Cardboard genius

Shigeru Ban's Cardboard Cathedral. Photo: Stephen Goodenough for the New York Times.  

 

TeslerMendelovitch Rosewood Clutch. Sold on Etsy.com

 

 

 

 

Yesterday, a seismic event happened in the architecture world: Japanese architect Shigeru Ban won the Pritzker Prize, the Nobel of architecture awards, a decisive move away from the celebrity monuments often lauded toward architecture focused on the greater social good.  According to the NY Times article announcing the award, Ban has challenged the notion of “what it means to have a roof over your head” by creating temporary shelters, often using cardboard and paper, in areas devastated by natural disasters. When a 2011 earthquake leveled a 19th-century cathedral in Christchurch, New Zealand, Ban designed a transitional sanctuary with a nave of cardboard tubes.

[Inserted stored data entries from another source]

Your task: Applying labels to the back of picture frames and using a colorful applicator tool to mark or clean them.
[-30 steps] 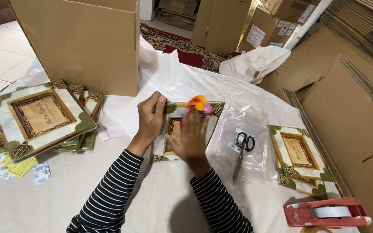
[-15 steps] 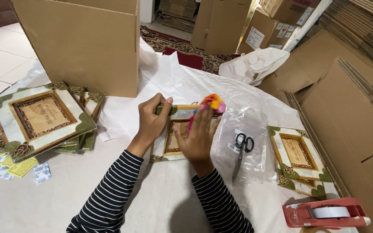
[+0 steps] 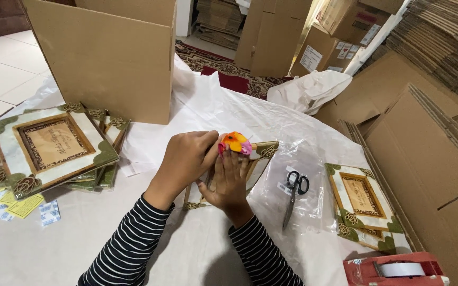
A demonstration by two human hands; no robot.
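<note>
White table [image 3: 133, 243]: frame [image 3: 263, 151] under hands [image 3: 208, 169]

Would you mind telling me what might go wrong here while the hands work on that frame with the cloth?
1. The left hand and right hand press an orange and pink cloth on the frame; its corner ornaments look delicate and might snap.
2. The scissors lie close beside the right forearm, so a sweep could knock them.
3. The stack of frames sits unevenly at the left and could slide if bumped.
</note>
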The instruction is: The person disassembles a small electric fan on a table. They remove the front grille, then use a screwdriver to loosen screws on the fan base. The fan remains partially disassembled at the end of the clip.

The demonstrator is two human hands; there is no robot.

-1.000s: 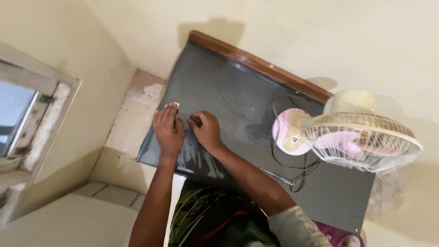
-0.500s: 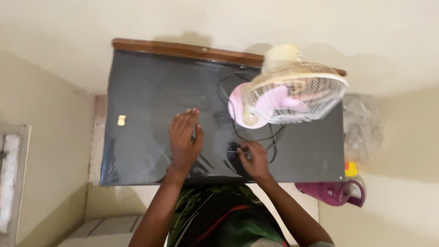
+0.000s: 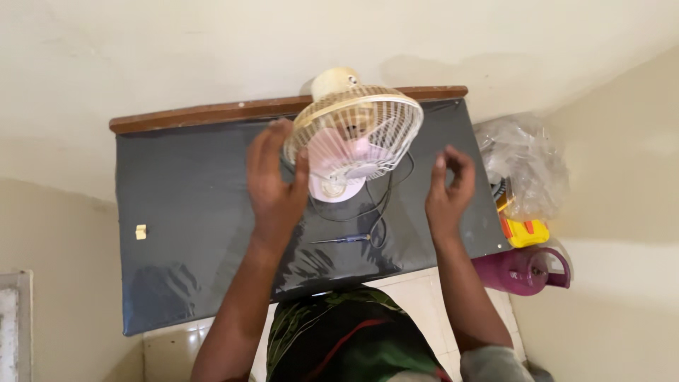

Dubbed the Cardboard Cathedral, the 700-seat church still stands until funds can be raised for a permanent structure. “His work is airy, curvaceous, balletic,” wrote NY Times critic Michael Kimmelman in 2007. “… he is an old-school Modernist with a poet’s touch and an engineer’s inventiveness.” The same could be said of design duo TeslerMendelovitch, kindred innovators of Ban who actually do the inverse by using wood instead of more playable materials in their architectural clutches.